With pictures omitted, copy exactly every line from the one that contains "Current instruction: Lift" to the end of the listing below.
======== Collected material
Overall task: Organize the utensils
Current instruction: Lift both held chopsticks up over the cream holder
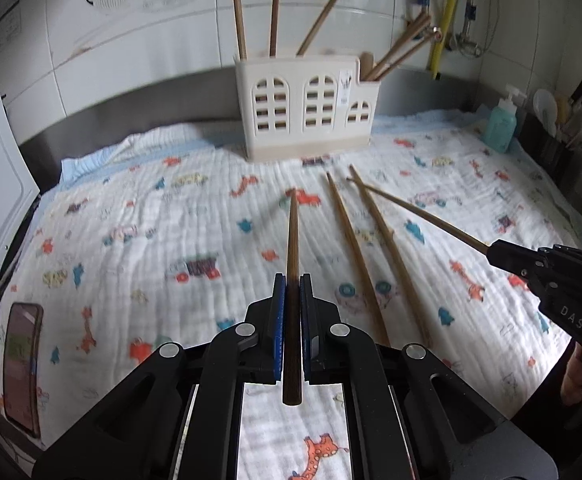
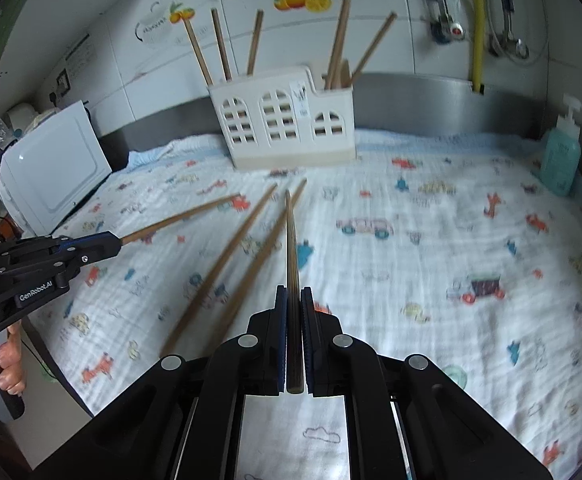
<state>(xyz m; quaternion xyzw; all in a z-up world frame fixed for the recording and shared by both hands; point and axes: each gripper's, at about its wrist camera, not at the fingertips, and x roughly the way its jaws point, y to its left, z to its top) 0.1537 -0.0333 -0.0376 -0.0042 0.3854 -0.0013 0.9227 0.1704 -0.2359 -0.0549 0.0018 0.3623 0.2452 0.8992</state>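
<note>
Left wrist: both tongs (image 1: 292,280) (image 2: 292,292) clamped tight, each gripping one chopstick (image 1: 292,240) (image 2: 292,240).

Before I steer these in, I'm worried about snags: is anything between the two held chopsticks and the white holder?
Nothing visible. Only bare cloth lies between each held chopstick and the holder; two loose chopsticks lie lower.

Matt wooden chopsticks (image 1: 357,248); crinkled cloth (image 1: 171,216) (soft); glossy tiles (image 1: 171,40).
</note>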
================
## Response box
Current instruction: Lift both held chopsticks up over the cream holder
<state>(xyz m; quaternion xyzw; all in a z-up world frame fixed for the recording and shared by both hands; point and axes: each gripper's, at about its wrist camera, not at the fingertips, and x roughly the way its jaws point, y to its left, z to its top) 0.1537 -0.0333 -0.0376 -0.0042 0.3854 -0.0013 0.9227 0.1704 -0.2359 -0.0549 0.0018 0.3623 0.2452 0.8992</state>
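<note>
Left wrist: both tongs (image 1: 292,280) (image 2: 292,292) clamped tight, each gripping one chopstick (image 1: 292,240) (image 2: 292,240).

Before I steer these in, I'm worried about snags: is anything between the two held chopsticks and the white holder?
Nothing visible. Only bare cloth lies between each held chopstick and the holder; two loose chopsticks lie lower.

Matt wooden chopsticks (image 1: 357,248); crinkled cloth (image 1: 171,216) (soft); glossy tiles (image 1: 171,40).
</note>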

This exercise has now been completed.